§ TO DO:
Check each line of the data for "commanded", then give the number of lines that have it, without any other words.

§ RECORDED INFORMATION:
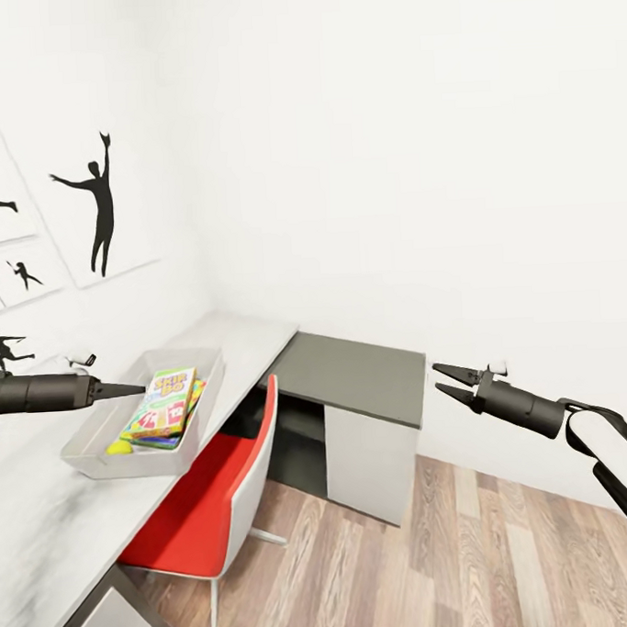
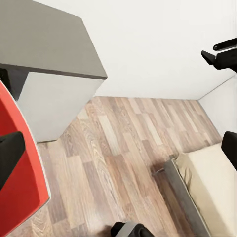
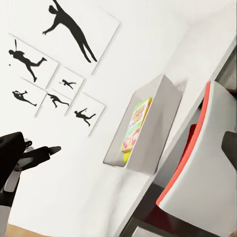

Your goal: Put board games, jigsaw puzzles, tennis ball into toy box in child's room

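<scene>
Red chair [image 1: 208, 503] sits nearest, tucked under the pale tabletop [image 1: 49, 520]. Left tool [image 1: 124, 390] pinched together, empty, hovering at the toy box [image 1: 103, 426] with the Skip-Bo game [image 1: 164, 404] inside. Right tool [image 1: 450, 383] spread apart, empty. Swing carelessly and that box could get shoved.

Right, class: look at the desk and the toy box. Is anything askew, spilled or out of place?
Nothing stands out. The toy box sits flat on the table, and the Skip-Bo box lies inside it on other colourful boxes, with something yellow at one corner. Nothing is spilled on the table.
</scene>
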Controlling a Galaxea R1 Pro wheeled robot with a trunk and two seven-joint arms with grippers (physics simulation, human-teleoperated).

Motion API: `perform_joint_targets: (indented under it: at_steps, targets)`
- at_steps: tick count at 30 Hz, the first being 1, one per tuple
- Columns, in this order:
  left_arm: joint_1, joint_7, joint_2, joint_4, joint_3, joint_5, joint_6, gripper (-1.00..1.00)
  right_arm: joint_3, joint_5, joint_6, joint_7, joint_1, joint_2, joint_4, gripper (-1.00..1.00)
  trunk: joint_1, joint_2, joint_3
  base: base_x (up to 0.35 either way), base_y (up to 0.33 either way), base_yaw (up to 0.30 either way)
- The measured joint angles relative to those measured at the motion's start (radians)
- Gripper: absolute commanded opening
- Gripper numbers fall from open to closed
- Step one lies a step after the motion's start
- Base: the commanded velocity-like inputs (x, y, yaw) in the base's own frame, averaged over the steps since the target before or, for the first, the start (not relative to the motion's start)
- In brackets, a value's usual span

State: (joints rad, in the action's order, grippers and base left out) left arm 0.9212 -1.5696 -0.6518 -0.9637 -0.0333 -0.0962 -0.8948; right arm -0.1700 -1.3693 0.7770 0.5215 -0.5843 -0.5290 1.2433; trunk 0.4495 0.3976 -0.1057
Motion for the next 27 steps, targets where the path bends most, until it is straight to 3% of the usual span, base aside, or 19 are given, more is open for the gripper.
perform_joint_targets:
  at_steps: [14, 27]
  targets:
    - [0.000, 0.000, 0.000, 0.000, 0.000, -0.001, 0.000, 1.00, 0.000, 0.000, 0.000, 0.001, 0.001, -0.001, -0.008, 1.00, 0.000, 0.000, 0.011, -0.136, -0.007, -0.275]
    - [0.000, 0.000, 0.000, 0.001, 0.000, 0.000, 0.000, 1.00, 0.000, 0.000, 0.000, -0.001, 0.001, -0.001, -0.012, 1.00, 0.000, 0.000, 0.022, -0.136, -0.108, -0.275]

§ WRITTEN ANSWER:
2